The Somali tradition holds that the Yibir are descendants of Mohammad Hanif of Hargeysa. Mohammad Hanif acquired a reputation as a pagan magician, according to Somali folklore, he was defeated by Yusuf bin Ahmad al-Kawneyn. According to this myth, the rest of the Somali society has ever since paid a small gift to a Yibir after childbirth, as a form of blood compensation.

The Yibir have a language (a dialect of Somali) they keep secret from the ruling Somali clans. Although Muslims and ethnically similar to other Somalis, the Yibir caste has been traditionally denigrated, demeaned and discriminated against by higher social strata of the Somali society.

Yibir Muslim Somali Origin

Foundation

The foundational for the Yibir involves one Shaykh Yusuf bin Ahmad al-Kawneyn, also known as Aw Barkhadle (Blessed Father), associated as one of those who brought Islam to Somalia from Arabia.

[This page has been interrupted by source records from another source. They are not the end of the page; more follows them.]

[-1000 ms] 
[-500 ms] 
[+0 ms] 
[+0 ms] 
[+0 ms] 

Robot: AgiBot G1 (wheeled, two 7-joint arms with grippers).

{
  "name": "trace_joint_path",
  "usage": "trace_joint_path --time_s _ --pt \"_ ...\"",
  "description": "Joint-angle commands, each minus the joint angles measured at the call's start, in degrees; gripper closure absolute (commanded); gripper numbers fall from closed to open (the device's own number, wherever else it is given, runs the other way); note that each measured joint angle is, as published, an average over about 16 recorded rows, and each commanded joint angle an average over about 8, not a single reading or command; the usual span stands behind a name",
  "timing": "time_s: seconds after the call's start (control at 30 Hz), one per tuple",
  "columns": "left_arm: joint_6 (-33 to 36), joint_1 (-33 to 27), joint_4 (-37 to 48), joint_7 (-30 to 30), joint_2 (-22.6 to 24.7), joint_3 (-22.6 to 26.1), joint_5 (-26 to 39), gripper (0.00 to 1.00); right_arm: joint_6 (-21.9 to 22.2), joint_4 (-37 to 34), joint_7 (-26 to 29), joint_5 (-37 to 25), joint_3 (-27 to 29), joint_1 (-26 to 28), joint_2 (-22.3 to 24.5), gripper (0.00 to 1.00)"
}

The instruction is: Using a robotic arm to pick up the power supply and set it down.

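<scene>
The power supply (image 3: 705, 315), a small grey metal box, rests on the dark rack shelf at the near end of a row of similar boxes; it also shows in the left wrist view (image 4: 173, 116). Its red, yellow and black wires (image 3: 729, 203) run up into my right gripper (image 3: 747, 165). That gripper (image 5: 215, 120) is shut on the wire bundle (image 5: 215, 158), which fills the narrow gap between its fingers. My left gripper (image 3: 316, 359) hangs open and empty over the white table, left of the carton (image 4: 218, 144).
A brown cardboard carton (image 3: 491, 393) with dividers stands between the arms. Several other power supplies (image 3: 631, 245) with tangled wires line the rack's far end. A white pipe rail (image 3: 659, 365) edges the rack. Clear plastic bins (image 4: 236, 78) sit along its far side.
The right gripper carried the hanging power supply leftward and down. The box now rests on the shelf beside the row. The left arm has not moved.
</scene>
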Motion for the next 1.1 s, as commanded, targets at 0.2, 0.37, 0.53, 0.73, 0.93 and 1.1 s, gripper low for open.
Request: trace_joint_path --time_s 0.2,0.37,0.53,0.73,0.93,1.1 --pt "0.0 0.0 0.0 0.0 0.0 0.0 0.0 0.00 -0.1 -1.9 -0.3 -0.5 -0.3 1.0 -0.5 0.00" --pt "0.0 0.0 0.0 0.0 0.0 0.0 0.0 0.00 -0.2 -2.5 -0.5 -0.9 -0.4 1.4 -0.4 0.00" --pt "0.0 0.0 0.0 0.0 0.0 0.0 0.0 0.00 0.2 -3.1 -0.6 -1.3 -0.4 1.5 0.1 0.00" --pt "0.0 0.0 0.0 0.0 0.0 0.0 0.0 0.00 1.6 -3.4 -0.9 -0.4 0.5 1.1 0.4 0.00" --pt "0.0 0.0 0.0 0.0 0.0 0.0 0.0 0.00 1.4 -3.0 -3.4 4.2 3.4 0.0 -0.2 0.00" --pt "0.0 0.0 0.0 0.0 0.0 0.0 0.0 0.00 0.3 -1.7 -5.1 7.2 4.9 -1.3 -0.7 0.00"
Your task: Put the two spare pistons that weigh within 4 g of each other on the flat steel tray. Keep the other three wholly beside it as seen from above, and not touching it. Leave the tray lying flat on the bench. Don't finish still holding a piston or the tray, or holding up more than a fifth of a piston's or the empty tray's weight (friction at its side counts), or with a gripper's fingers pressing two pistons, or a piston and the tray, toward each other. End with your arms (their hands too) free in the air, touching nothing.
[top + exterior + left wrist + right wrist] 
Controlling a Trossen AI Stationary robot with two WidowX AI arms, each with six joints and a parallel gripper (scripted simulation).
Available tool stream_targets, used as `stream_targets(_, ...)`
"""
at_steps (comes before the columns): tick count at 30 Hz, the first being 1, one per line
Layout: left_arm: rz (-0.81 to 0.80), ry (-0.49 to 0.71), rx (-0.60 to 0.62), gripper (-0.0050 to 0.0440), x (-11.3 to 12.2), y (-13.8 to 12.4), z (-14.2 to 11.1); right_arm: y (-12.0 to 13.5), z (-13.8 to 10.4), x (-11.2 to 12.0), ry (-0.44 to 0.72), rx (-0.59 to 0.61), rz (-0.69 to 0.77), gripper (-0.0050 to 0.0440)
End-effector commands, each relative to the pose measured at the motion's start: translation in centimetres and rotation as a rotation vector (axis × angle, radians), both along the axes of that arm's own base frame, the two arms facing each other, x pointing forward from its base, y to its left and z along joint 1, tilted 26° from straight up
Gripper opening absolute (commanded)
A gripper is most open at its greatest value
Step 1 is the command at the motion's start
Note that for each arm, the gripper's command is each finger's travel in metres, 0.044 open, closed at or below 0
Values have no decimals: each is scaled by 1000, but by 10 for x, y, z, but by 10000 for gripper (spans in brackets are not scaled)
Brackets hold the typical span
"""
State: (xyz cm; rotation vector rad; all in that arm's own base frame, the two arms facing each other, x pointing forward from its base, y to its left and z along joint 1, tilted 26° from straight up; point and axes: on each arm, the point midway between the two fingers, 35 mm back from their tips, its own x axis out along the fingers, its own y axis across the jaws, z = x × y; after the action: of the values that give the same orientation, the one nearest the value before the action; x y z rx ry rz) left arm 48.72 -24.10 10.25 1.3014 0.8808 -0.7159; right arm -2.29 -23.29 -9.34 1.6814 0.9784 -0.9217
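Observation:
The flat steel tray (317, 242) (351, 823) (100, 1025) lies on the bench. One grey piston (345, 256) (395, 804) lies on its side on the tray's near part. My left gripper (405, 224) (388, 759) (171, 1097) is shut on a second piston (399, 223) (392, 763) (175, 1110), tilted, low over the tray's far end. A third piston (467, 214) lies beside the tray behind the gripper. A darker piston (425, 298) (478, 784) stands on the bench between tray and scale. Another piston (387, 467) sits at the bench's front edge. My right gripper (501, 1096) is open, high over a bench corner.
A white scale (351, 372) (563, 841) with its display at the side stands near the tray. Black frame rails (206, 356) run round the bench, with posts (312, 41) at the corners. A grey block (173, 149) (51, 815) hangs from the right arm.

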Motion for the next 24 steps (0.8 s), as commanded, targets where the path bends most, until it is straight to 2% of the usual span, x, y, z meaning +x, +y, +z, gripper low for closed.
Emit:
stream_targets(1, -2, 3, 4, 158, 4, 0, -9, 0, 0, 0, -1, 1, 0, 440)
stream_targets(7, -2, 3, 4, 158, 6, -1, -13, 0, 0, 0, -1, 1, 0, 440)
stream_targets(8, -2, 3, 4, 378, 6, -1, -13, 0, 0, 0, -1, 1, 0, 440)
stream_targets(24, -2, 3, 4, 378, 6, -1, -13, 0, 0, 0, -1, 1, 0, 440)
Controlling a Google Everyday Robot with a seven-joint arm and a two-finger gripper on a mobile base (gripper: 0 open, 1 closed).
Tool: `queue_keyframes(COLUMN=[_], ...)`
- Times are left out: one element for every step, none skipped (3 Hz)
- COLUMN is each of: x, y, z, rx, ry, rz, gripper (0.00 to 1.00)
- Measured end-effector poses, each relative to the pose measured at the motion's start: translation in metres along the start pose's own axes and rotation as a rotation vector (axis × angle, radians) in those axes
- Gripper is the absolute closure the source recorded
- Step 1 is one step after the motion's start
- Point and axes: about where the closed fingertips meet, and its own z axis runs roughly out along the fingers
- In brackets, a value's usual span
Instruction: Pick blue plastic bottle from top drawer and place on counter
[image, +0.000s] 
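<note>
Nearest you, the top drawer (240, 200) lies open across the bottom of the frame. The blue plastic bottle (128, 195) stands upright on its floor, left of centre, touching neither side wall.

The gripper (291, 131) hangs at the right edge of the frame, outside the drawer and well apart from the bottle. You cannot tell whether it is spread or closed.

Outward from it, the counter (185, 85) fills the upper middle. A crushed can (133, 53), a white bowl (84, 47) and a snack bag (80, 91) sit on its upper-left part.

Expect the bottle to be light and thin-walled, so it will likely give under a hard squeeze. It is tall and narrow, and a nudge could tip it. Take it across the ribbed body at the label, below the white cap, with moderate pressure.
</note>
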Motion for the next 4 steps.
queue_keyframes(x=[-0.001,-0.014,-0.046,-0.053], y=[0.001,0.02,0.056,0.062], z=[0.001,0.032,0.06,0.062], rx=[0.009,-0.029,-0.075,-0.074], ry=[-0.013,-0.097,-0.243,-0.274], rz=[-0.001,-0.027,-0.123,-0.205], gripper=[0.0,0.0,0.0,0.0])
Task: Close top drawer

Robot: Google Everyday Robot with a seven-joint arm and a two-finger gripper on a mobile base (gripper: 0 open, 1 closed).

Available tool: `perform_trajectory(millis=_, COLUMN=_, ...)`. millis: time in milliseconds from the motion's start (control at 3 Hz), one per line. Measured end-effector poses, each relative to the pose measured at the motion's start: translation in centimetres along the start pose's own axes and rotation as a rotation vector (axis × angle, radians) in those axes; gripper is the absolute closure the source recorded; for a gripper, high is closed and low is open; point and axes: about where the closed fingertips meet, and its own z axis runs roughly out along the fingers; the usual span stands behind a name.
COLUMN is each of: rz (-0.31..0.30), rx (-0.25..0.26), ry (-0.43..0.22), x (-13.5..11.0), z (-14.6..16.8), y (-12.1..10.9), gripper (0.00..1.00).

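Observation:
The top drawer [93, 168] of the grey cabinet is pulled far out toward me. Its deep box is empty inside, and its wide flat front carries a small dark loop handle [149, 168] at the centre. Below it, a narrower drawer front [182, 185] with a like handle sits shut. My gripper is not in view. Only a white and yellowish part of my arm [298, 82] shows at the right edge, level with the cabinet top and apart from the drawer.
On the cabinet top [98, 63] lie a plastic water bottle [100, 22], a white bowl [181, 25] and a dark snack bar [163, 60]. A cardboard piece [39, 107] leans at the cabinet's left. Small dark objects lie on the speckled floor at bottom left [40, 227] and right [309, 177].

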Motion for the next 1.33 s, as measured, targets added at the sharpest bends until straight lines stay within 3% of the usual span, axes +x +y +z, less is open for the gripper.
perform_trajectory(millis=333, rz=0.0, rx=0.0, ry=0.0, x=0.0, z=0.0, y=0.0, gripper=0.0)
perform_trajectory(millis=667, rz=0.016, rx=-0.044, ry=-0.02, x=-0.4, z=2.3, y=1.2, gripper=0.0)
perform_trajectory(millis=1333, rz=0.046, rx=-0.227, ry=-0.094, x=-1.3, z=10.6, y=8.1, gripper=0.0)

The story goes that when Barkhadle first arrived in the northern Somali region, he was confronted by pagan Mohamed Hanif (also pejoratively known as Bu'ur Ba'ayer). The two leaders then decided to settle the issue of legitimacy between them via a test of mystical strength. Barkhadle challenged Hanif to traverse a small hill near Dogor, an area situated some 20 miles north of the regional capital of Hargeisa. Hanif twice successfully accomplished this task asked of him. However, during Hanif's third demonstration of his powers, Barkhadle "invoked the superior might of God and imprisoned his rival for ever within the mountain." Orthodox Islam thus prevailed over the old pagan cult. An alternate version states that Barkhadle murdered the pagan Hanif.

Hanif's descendants, goes the legend, subsequently demanded blood money or diyya from Barkhadle for the death of their leader and in perpetuity. Barkhadle granted them their wish. This myth underlies the Somali practice of offering gifts to Yibir who come to give amulets and bless newborn children and newlywed couples. Ever since, Somali have adhered to the custom of samanyo or samayo ("birth gift"), payment made to the Yibir by their Somali patrons.

One of the versions of the story is recorded in Yibir and translated into English by John William Carnegie Kirk. In 1921, Major H. Rayne, a district-commissioner in British Somaliland, also recounts the story, using it as a preface to an anecdote about a Somali who had just become a father and asked him for money to pay a passing Yibir.

Jewish origin

Yibir were an originally Jewish tribe  who, in a strongly Muslim country, became the low castes among Somalis. Some Yibir state that they are descendants of Hebrews who arrived in the area long before the arrival of Somali nomads.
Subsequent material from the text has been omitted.